**WHAT THE EXERCISE ASKS**:
Within the listing below, show every line that contains the word "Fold".

**MATERIAL FOR THIS TASK**:
▬▬▬

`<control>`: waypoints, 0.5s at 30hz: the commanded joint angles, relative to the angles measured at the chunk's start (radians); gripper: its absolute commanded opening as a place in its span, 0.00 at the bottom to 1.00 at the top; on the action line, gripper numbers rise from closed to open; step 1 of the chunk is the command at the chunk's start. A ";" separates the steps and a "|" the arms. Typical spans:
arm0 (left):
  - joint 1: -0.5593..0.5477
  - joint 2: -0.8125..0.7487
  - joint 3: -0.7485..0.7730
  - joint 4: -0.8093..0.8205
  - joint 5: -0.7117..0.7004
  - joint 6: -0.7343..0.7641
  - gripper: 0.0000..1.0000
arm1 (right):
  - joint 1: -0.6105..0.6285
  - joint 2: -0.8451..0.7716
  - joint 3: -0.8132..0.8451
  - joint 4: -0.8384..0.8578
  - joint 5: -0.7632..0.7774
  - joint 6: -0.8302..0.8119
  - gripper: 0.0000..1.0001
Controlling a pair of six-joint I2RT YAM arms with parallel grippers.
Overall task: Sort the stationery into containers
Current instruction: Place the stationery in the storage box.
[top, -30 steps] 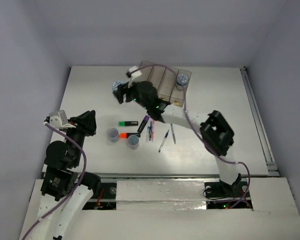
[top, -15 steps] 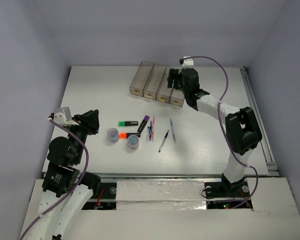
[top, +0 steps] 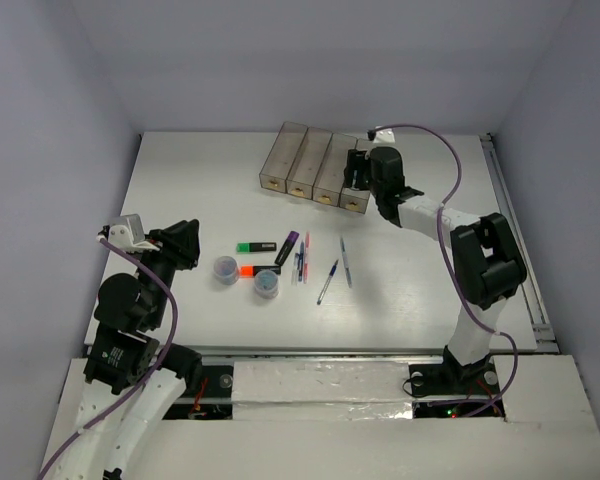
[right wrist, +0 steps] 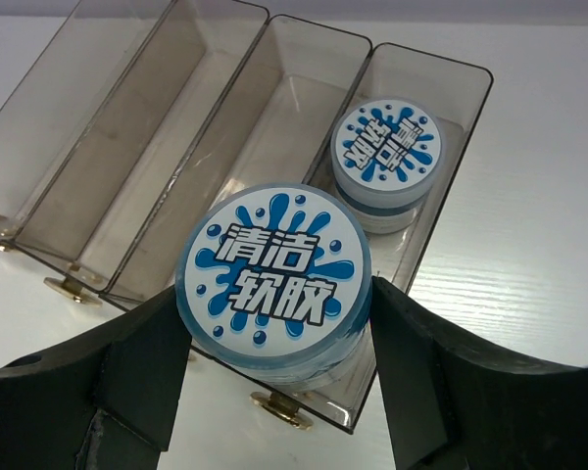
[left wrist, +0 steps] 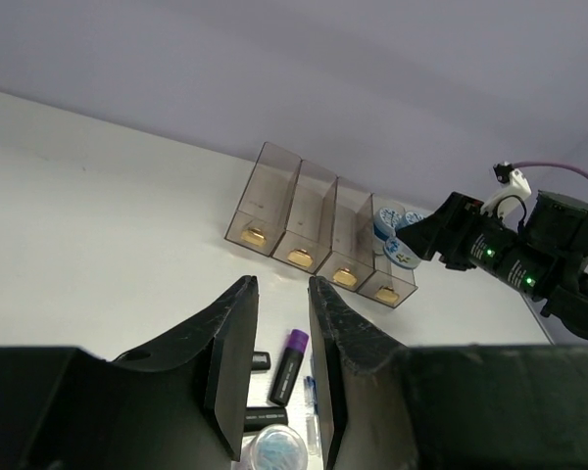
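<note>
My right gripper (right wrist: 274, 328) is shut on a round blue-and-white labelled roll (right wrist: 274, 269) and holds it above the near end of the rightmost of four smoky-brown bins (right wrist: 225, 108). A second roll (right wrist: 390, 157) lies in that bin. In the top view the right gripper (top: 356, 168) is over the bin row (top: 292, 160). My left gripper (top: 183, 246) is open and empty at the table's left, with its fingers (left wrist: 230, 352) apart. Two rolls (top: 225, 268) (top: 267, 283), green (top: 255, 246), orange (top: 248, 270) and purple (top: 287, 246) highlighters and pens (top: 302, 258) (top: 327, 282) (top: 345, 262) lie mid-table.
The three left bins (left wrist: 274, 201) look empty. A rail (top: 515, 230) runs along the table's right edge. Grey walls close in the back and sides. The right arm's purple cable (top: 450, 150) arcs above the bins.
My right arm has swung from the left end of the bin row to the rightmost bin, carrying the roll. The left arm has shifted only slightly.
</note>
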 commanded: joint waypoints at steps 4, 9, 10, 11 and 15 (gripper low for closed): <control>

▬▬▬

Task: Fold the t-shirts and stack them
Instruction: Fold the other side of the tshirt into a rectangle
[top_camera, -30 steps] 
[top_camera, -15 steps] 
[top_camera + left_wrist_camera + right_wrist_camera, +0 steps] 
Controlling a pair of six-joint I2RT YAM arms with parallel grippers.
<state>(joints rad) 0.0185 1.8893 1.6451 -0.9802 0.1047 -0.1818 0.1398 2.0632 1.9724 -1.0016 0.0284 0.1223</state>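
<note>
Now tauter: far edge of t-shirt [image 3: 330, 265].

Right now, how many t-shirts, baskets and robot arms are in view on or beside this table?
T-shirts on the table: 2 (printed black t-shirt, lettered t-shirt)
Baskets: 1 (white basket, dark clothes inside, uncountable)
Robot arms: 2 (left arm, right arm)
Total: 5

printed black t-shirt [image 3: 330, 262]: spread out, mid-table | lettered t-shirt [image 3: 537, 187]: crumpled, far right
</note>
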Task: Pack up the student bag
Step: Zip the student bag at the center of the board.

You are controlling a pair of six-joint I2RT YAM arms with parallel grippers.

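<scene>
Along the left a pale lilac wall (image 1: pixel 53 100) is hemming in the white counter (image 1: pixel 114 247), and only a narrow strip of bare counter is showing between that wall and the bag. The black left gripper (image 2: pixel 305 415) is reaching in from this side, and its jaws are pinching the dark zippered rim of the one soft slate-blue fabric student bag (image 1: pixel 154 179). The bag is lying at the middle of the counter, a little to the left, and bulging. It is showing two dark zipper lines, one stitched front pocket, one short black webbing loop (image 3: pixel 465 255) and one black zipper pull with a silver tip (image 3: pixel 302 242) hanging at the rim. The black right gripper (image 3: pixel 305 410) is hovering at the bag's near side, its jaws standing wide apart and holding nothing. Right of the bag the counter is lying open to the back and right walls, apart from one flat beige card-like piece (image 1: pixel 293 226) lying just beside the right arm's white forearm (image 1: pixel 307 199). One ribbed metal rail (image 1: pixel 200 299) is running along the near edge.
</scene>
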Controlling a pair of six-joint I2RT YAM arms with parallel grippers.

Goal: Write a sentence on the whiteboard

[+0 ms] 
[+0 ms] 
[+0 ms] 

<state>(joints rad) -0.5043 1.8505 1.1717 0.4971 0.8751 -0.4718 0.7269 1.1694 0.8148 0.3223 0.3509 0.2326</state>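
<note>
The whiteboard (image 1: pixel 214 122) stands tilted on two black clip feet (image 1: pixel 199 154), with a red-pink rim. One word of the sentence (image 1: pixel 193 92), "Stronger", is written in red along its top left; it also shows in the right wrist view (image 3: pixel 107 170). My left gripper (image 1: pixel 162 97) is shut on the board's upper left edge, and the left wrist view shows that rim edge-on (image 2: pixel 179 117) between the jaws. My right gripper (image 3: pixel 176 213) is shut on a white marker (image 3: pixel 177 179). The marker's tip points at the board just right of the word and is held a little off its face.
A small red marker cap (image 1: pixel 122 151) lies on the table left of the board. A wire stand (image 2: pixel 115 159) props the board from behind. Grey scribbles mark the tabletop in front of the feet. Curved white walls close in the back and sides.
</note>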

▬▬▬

**TASK ANSWER**:
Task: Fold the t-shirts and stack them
Instruction: Fold the other side of the tshirt into a rectangle

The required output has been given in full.